I found IT Project/Program Management through a series of fortunate events, years of working long hours and the imperative amount of education. I was fortunate to be working with employers that encouraged innovation, open communication and, while expecting success, also allowed for small failures. Through impediments, I found myself more resolute and through personal betterment, consensus building and the motivation of my team, I readied myself to avoid any similar failures in the future.  It is an unfortunate adage, but it is also truthful, that sometimes the lessons you learn in a loss are just as important as those you learn while winning.

What is your favorite thing about your job and NRECA?
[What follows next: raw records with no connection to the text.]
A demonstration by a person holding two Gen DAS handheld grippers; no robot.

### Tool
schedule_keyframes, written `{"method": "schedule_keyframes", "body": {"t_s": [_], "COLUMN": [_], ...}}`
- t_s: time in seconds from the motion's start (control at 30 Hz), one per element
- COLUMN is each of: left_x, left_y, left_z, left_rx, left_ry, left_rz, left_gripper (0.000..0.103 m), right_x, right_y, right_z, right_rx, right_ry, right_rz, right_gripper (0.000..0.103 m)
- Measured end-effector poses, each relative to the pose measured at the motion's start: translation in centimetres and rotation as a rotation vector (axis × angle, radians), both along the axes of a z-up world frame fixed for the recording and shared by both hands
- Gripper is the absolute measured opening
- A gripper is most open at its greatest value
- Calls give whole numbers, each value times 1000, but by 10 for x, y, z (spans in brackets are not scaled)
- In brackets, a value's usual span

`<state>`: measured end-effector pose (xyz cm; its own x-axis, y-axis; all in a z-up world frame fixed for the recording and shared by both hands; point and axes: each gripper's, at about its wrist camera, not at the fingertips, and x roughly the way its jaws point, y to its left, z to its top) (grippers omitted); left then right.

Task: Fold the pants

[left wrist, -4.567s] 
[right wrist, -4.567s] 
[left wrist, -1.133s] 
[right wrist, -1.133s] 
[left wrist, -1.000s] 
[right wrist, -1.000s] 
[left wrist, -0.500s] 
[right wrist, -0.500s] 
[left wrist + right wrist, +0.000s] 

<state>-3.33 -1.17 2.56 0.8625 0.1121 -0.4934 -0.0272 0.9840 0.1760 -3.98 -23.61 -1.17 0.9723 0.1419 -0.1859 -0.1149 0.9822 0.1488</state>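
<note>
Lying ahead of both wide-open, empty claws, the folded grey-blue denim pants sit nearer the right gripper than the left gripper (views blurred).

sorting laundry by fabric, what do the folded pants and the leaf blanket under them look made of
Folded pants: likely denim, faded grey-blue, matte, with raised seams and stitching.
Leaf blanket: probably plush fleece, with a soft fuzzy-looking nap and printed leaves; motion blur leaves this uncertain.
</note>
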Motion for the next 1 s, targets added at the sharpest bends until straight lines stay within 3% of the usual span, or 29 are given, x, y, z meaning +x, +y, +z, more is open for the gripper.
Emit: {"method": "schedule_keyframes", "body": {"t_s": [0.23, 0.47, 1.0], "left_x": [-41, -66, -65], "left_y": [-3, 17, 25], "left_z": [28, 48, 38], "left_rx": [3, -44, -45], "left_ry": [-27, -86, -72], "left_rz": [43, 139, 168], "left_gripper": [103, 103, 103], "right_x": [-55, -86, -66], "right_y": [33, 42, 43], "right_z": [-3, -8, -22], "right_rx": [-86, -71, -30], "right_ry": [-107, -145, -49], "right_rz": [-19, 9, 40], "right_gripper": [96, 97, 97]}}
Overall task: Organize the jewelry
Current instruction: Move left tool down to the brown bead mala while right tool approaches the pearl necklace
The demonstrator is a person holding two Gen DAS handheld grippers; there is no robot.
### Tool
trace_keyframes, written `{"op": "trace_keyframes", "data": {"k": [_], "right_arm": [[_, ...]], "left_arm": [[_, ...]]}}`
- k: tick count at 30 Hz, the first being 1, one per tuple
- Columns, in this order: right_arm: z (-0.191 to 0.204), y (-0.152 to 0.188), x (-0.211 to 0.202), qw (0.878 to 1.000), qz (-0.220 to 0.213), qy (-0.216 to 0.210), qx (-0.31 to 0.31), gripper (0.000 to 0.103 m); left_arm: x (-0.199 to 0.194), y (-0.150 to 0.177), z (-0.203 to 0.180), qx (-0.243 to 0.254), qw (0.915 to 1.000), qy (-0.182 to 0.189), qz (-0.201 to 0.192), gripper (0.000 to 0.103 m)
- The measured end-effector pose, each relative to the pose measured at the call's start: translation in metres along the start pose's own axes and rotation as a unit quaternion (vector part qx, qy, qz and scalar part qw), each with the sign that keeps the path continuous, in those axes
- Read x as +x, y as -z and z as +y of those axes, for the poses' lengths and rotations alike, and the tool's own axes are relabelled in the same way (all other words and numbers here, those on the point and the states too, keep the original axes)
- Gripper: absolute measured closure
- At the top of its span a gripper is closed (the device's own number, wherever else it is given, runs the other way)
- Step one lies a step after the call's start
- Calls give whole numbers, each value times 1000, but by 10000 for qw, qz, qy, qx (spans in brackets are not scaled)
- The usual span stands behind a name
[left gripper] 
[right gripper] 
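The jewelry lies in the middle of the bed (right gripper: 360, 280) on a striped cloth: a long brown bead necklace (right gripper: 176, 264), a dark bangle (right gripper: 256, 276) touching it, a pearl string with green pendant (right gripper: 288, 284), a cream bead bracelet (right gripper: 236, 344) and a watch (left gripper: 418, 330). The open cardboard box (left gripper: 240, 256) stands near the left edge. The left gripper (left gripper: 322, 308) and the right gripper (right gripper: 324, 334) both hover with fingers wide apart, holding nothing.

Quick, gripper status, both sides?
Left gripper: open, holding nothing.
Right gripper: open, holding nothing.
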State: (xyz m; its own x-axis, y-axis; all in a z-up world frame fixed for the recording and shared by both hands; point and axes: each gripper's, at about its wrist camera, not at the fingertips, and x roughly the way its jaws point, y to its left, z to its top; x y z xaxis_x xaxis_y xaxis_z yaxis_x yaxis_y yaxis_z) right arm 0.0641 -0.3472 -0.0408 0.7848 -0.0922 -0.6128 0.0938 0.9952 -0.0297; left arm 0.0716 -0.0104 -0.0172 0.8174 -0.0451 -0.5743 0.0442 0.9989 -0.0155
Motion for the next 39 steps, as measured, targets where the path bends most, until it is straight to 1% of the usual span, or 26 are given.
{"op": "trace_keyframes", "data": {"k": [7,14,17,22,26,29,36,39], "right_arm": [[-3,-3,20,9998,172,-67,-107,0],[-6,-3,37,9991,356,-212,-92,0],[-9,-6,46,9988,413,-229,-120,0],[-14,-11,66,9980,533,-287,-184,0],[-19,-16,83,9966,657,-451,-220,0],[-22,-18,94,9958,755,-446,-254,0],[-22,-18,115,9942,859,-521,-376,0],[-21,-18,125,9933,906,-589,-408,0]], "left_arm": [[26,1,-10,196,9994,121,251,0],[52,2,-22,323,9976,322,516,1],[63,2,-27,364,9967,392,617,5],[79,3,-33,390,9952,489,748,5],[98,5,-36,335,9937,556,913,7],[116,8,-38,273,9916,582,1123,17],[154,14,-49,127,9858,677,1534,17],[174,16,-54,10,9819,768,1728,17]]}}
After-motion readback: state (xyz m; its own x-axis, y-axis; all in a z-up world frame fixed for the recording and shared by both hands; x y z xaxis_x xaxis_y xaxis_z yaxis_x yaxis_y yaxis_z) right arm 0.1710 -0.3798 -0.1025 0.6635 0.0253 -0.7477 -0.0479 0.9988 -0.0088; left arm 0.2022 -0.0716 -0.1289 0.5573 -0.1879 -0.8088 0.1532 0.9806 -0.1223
My favorite thing about my job at NRECA is that I am given the opportunity to innovate, build and improve processes, people and tools.  I am excited by the prospect of increasing efficiency, coaching teammates or providing new capabilities. My role in IT Project/Program Management allows me to do that full time. I find this extremely satisfying from a career perspective.

A question I am asked often when interviewing people to hire for the team is “What do you love about NRECA?” I will share with you the same thing I share with them with respect to my feelings toward NRECA.  This organization is, at its core, people-focused.  All IT projects tend to boil down to one decision. Will we build our software the right way or the least expensive way?  While these two concerns are not always in conflict or mutually exclusive, NRECA is the only organization where I have worked where consistently, we make the decision to execute projects the “right way.”  We are a membership-focused, people-focused organization.  Although things might be harder or more expensive in the beginning, the staff, the board and the members are willing to invest more to improve the result. While we need to be fiduciarily responsible, doing things the “right way” is less expensive in the long run; we don’t have as many issues and high-caliber personnel is retained. It is so refreshing!

If you had a piece of advice for someone who wanted to explore a role in Tech or another STEM field, what would it be?

A career in a STEM field is not so different than jobs in alternate fields. One exception is that the methodologies employed in your role may require a greater amount of education in the technical fundamentals of your chosen field, however, the technical skills you possess are simply part of the “tool kit” with which you discharge your duties. At its irreducible foundation, your role in a STEM field still requires cooperation and collaboration with your peers, team members, and leadership.  In the simplest terms, your IQ may get you a coveted STEM job, but you will also need EQ for success.